Are Your Expectations Part of the Problem?


Practical Travel Wisdom

In this photo I'm standing in front an ancient Venetian fountain in Zadar, Croatia just a ferry ride across the Adriatic from Italy. It was a great trip, but very different from what I expected to experience when I planned it. So I had to make daily adjustments to differences that, although not terrible, differed significantly from my expectations and what I wanted to experience.

Normally, when I travel I keep my expectations much more open-ended. That way I step into the unknown with curiosity and a genuine sense of exploration and discovery. This time I returned to Croatia with more of an agenda. Even though my natural flexibility enabled me to "go with the flow" of changes I experienced, I was very conscious of the extra energy it took to manage my expectations along the way. Next time, when I return to Croatia, I'll make sure my expectations are set in their normal travel mode. That will free me to have an even better time there, and elsewhere.

Travel requires us to manage our expectations so they don't become part of the problem that confronts us. Clearly, we cannot control flight delays or cancellations, the availability of food and comfort at airports, or when hotel accommodations fall short of website descriptions. What we can control, however, is what we expect from these experiences and how we make adjustments when they don't measure up to our expectations. 

Travel invites us to explore and discover ways to navigate the unknown and deal effectively with unexpected change. When we adapt, we see ways to become part of the solution we seek.

A Useful 'Playful Practice'

For years, I have relied on a useful practice I call "shifting to neutral." Deciding to remain calm and not react to potentially irritating disruptions helps me navigate with relative ease a mirage of domestic and international security checkpoints, long lines at ticket counters and customs, unexpected flight delays, and unfamiliar airports.

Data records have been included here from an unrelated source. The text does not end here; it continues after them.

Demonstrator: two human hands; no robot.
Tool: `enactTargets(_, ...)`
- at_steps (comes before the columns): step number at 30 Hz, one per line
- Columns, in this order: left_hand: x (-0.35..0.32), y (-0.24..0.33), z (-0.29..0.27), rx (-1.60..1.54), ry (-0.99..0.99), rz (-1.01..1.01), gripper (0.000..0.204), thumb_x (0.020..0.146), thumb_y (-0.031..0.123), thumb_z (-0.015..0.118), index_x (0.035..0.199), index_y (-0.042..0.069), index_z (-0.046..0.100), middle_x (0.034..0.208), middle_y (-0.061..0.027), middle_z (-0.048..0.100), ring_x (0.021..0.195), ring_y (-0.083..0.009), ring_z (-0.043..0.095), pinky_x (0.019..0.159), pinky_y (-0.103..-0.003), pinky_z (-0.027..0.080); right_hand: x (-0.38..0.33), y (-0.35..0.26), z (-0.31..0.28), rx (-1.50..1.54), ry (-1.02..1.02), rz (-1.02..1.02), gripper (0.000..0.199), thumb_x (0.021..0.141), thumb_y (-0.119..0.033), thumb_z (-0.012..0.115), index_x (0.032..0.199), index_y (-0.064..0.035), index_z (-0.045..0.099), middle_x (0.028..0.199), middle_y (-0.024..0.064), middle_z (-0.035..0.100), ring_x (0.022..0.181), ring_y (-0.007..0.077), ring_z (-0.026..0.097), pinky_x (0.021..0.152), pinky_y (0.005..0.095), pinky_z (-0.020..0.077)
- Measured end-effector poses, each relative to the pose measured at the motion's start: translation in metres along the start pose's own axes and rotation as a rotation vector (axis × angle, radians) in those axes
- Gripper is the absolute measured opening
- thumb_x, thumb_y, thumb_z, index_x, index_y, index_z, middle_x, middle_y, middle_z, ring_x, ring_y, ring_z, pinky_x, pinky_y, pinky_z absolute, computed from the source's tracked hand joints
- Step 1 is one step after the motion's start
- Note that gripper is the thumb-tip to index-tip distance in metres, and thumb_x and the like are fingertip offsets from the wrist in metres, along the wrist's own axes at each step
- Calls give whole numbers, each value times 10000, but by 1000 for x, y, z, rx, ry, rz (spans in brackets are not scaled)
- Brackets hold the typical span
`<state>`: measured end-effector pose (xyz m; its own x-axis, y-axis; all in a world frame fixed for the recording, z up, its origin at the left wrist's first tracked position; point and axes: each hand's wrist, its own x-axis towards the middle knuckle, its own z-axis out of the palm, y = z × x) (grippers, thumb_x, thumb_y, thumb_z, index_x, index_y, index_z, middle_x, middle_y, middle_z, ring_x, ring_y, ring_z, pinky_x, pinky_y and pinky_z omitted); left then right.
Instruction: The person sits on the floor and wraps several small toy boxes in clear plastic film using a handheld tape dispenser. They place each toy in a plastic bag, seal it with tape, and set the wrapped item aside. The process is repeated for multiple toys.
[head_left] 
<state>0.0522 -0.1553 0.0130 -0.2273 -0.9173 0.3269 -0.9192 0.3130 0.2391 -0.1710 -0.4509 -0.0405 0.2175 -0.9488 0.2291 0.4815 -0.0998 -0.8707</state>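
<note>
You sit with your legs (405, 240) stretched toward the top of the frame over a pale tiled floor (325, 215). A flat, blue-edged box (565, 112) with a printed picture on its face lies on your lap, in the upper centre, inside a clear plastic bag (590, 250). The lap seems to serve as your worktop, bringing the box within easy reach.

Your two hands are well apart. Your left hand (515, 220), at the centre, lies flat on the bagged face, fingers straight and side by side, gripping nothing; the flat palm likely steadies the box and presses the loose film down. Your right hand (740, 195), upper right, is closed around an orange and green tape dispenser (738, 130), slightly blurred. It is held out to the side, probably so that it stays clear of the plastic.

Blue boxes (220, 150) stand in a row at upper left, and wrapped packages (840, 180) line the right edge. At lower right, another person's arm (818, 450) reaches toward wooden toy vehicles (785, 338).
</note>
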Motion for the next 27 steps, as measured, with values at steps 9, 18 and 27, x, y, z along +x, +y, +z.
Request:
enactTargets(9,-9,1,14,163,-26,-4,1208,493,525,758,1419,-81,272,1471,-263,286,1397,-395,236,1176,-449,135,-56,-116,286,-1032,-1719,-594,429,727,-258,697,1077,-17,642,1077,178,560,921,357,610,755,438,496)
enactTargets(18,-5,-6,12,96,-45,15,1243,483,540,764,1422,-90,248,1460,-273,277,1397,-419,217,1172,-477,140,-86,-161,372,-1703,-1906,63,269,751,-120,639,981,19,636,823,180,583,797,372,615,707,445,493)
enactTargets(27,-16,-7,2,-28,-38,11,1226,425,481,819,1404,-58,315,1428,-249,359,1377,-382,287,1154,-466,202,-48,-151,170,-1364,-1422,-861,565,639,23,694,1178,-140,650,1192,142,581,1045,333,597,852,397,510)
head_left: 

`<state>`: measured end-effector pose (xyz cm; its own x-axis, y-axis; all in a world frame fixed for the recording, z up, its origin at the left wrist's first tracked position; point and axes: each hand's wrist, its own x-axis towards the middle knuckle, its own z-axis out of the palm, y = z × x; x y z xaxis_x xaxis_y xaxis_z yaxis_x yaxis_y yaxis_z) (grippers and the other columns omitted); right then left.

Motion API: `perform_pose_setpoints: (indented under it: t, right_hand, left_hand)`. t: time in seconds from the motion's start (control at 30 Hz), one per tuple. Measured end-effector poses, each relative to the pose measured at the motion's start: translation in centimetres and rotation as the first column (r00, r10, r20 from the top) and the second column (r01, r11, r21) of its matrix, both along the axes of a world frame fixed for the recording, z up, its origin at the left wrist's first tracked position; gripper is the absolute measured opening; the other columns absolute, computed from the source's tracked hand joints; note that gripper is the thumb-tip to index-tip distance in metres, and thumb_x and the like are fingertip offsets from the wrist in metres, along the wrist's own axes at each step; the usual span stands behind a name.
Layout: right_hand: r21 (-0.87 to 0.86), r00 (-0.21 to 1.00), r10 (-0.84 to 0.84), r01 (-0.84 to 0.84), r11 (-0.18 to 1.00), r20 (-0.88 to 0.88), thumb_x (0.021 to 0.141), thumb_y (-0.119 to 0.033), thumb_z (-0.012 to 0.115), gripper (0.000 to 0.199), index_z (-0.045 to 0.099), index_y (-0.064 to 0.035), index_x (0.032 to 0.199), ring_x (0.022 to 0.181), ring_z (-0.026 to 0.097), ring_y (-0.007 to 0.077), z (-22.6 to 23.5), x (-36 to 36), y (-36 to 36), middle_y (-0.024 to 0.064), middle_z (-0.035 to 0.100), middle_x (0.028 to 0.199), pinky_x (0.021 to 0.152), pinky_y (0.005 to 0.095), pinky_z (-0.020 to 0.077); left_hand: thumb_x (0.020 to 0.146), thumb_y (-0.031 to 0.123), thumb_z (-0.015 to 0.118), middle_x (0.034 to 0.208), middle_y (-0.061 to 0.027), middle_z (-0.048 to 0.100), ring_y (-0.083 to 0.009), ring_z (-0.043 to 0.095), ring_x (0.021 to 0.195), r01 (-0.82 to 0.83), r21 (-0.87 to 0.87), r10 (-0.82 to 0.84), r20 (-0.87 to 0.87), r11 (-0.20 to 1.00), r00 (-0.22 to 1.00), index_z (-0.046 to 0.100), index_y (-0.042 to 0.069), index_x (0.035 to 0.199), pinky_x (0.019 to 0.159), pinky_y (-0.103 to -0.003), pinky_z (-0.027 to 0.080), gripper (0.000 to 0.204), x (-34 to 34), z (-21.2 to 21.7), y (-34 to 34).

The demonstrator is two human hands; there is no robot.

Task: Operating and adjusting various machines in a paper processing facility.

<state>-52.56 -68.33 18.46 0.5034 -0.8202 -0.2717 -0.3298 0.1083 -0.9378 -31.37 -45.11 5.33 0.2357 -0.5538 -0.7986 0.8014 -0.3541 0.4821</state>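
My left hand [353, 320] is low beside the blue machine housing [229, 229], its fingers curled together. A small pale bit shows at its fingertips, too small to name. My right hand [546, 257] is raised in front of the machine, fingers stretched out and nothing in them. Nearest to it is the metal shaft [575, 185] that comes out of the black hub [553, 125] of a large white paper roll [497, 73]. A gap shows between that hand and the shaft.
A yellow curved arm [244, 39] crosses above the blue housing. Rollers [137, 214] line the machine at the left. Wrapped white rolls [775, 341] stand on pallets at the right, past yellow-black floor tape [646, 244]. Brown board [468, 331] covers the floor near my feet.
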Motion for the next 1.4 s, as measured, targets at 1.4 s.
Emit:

This quiet practice of "shifting to neutral" also could help you regain a sense of inner balance—emotionally and mentally—in business, leadership and life. It starts with recognizing what you can and cannot control. Then, when a person or situation begins to upset you, you immediately disconnect from that irritating or disappointing energy by imagining yourself pulling the cable and plug (through which that negative energy is moving toward you) out of its power source. This drains off the energy—dissipating its effect on you. It frees you to remain calm, centered and clear. 

Practice "shifting to neutral" and notice whether it works for you. Like my clients, discover how this simple 'playful practice' helps you to maintain a sense of inner balance even when dealing with difficult people or situations. That way, navigating change becomes less of an energy drain and more manageable.

In these radically challenging times, I think you will agree these skills are invaluable—whether you are traveling or not.